**Instructions for the task**
Repeat the data verbatim, images excluded.

**Stored data**
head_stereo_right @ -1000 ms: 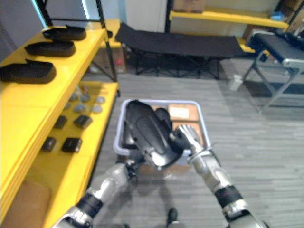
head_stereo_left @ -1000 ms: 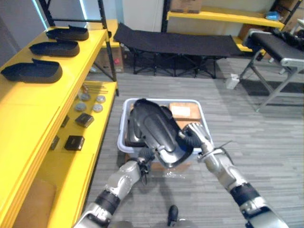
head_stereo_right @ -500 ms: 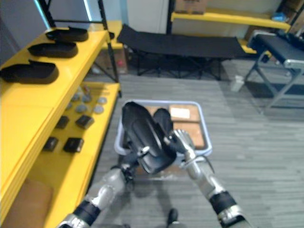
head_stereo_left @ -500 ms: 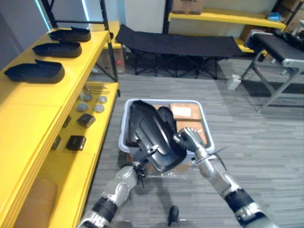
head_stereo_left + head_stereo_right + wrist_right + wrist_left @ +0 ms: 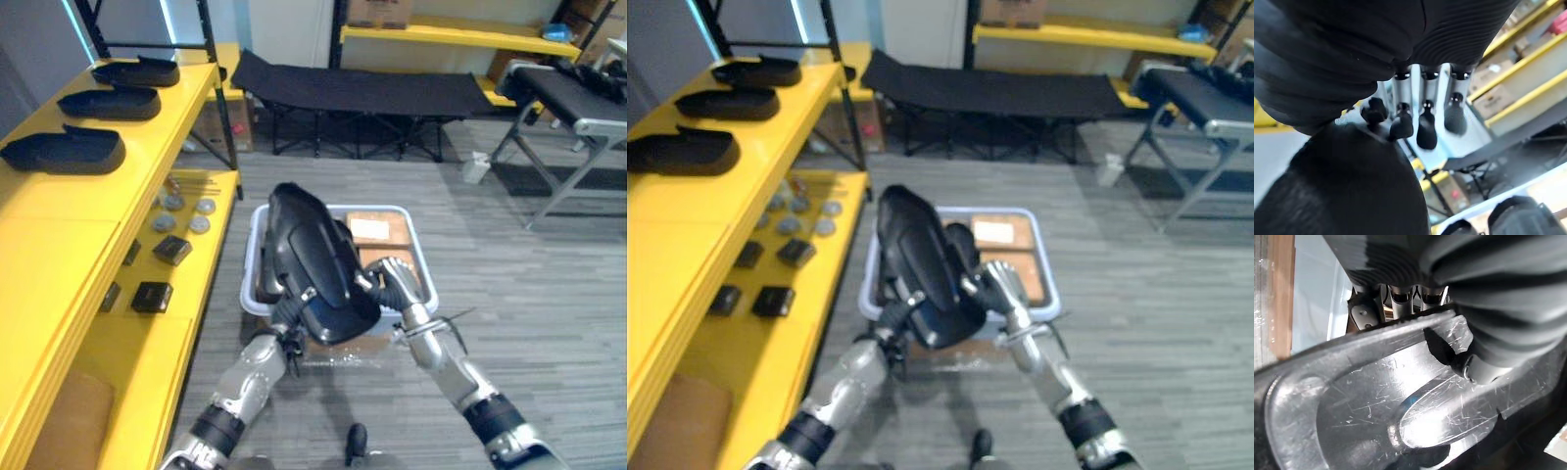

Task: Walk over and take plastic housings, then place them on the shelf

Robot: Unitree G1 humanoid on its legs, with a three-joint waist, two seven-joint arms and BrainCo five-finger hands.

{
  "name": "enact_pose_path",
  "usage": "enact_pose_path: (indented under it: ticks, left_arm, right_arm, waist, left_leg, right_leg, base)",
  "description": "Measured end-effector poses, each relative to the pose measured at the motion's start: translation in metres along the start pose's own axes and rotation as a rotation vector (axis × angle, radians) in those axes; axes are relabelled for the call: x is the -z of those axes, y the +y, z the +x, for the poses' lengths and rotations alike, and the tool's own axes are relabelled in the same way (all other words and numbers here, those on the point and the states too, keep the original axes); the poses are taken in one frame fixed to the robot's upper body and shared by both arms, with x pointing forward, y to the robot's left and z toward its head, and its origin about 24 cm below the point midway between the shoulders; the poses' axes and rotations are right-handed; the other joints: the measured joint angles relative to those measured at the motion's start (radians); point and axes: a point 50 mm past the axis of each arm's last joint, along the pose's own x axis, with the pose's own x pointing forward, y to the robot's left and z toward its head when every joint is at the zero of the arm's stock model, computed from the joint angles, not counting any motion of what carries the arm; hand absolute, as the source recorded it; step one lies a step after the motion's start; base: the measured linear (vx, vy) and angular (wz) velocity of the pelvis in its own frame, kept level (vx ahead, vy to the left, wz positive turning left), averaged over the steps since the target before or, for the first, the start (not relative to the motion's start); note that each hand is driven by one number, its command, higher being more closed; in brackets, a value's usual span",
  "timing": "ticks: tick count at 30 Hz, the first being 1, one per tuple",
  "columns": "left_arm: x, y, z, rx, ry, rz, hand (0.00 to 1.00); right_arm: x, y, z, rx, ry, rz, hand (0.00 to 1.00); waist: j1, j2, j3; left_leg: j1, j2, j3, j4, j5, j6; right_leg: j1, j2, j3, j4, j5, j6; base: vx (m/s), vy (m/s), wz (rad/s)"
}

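- At 9 o'clock from the crate, the yellow shelf (image 5: pixel 59 225) carries three other black housings (image 5: pixel 110 101) in a row.
- The left hand (image 5: pixel 290 331) clamps the 6 o'clock end of the plastic housing (image 5: pixel 313 259), a long, black, glossy, rounded shell, tilted above the white crate (image 5: pixel 382 208).
- The right hand (image 5: pixel 392 282) grasps its 4 o'clock edge.

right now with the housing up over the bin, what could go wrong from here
1. The plastic housing is large and gripped just at its near end, left hand pinching the rim and right hand curled on its edge. It could tip or slip back into the bin.
2. Swung toward the yellow shelf, its long far end might knock the three housings lying on top.
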Motion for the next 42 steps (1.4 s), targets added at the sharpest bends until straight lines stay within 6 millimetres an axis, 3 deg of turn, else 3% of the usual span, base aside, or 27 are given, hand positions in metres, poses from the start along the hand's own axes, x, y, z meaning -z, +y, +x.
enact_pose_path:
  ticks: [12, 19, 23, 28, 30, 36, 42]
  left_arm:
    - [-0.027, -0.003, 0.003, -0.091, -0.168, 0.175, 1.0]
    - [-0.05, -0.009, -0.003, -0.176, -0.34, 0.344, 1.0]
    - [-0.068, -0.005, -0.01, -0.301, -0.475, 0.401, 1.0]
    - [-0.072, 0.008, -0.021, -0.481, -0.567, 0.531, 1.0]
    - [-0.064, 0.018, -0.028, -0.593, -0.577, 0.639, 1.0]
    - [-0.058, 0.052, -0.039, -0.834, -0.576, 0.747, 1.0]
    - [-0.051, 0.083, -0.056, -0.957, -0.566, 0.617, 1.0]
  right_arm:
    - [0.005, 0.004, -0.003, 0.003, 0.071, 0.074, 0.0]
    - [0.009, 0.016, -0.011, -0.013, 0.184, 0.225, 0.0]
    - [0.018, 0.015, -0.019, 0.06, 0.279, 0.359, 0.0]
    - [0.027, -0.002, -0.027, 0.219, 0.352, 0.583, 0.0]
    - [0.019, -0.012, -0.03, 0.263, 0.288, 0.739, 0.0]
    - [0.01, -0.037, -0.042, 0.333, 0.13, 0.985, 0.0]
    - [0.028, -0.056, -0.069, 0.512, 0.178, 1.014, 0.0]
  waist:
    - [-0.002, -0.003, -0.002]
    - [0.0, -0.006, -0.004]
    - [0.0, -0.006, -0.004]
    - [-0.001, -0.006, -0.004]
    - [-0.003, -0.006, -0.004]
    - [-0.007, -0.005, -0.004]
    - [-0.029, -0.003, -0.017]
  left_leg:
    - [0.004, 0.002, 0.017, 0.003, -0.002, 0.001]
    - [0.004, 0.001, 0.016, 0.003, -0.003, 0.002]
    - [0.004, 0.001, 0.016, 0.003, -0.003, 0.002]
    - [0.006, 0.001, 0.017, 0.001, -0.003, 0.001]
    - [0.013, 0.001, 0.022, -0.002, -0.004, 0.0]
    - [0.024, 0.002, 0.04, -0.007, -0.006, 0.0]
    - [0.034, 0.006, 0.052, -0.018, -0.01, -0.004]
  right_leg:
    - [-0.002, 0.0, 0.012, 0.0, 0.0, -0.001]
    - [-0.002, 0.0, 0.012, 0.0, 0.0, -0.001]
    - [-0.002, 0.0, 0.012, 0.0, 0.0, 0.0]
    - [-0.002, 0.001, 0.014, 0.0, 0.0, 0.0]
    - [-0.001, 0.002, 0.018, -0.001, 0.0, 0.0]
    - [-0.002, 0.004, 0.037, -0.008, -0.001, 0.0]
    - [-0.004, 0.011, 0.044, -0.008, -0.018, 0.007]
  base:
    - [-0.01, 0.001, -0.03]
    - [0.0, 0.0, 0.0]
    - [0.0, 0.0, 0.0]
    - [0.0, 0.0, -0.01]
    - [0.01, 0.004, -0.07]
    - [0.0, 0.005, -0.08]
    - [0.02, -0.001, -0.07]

**Exercise solution**
head_stereo_right @ -1000 ms: 
head_stereo_left @ -1000 ms: 
head_stereo_right @ -500 ms: 
head_stereo_left @ -500 ms: 
head_stereo_left + head_stereo_right + wrist_right + wrist_left @ +0 ms: 

Task: Walk over and take plastic housings, then place them on the shelf

Robot: Unitree G1 humanoid on its legs, with a three-joint waist, two seven-joint arms and BrainCo five-finger hands.

{
  "name": "enact_pose_path",
  "usage": "enact_pose_path: (indented under it: ticks, left_arm, right_arm, waist, left_leg, right_leg, base)",
  "description": "Measured end-effector poses, each relative to the pose measured at the motion's start: translation in metres along the start pose's own axes and rotation as a rotation vector (axis × angle, radians) in those axes; axes are relabelled for the call: x is the -z of those axes, y the +y, z the +x, for the poses' lengths and rotations alike, and the tool's own axes are relabelled in the same way (all other words and numbers here, those on the point and the states too, keep the original axes); the poses are taken in one frame fixed to the robot's upper body and shared by both arms, with x pointing forward, y to the robot's left and z toward its head, and its origin about 24 cm below the point midway between the shoulders; the poses' axes and rotations are right-handed; the other joints: the measured joint angles relative to those measured at the motion's start (radians); point and axes: a point 50 mm past the axis of each arm's last joint, along the pose's own x axis, with the pose's own x pointing forward, y to the robot's left and z toward its head when every joint is at the zero of the arm's stock model, computed from the joint angles, not counting any motion of what carries the arm; hand absolute, as the source recorded it; step one lies a step after the motion's start; base: the measured linear (vx, vy) and angular (wz) velocity of the pelvis in its own frame, kept level (vx ahead, vy to the left, wz positive turning left), averaged over the steps since the target before or, for the first, the start (not relative to the motion's start); note that each hand is driven by one number, its command, higher being more closed; in brackets, a value's usual span",
  "timing": "ticks: tick count at 30 Hz, the first being 1, one per tuple",
  "columns": "left_arm: x, y, z, rx, ry, rz, hand (0.00 to 1.00); right_arm: x, y, z, rx, ry, rz, hand (0.00 to 1.00); waist: j1, j2, j3; left_leg: j1, j2, j3, j4, j5, j6; right_leg: j1, j2, j3, j4, j5, j6; base: vx (m/s), vy (m/s), wz (rad/s)"
}

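- At 9 o'clock from the crate, the yellow shelf (image 5: pixel 59 225) carries three other black housings (image 5: pixel 110 101) in a row.
- The left hand (image 5: pixel 290 331) clamps the 6 o'clock end of the plastic housing (image 5: pixel 313 259), a long, black, glossy, rounded shell, tilted above the white crate (image 5: pixel 382 208).
- The right hand (image 5: pixel 392 282) grasps its 4 o'clock edge.

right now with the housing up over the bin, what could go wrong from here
1. The plastic housing is large and gripped just at its near end, left hand pinching the rim and right hand curled on its edge. It could tip or slip back into the bin.
2. Swung toward the yellow shelf, its long far end might knock the three housings lying on top.
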Motion for the next 42 steps (1.4 s), targets added at the sharpest bends until straight lines stay within 6 millimetres an axis, 3 deg of turn, else 3% of the usual span, base aside, or 27 are given, hand positions in metres, poses from the start along the hand's own axes, x, y, z meaning -z, +y, +x.
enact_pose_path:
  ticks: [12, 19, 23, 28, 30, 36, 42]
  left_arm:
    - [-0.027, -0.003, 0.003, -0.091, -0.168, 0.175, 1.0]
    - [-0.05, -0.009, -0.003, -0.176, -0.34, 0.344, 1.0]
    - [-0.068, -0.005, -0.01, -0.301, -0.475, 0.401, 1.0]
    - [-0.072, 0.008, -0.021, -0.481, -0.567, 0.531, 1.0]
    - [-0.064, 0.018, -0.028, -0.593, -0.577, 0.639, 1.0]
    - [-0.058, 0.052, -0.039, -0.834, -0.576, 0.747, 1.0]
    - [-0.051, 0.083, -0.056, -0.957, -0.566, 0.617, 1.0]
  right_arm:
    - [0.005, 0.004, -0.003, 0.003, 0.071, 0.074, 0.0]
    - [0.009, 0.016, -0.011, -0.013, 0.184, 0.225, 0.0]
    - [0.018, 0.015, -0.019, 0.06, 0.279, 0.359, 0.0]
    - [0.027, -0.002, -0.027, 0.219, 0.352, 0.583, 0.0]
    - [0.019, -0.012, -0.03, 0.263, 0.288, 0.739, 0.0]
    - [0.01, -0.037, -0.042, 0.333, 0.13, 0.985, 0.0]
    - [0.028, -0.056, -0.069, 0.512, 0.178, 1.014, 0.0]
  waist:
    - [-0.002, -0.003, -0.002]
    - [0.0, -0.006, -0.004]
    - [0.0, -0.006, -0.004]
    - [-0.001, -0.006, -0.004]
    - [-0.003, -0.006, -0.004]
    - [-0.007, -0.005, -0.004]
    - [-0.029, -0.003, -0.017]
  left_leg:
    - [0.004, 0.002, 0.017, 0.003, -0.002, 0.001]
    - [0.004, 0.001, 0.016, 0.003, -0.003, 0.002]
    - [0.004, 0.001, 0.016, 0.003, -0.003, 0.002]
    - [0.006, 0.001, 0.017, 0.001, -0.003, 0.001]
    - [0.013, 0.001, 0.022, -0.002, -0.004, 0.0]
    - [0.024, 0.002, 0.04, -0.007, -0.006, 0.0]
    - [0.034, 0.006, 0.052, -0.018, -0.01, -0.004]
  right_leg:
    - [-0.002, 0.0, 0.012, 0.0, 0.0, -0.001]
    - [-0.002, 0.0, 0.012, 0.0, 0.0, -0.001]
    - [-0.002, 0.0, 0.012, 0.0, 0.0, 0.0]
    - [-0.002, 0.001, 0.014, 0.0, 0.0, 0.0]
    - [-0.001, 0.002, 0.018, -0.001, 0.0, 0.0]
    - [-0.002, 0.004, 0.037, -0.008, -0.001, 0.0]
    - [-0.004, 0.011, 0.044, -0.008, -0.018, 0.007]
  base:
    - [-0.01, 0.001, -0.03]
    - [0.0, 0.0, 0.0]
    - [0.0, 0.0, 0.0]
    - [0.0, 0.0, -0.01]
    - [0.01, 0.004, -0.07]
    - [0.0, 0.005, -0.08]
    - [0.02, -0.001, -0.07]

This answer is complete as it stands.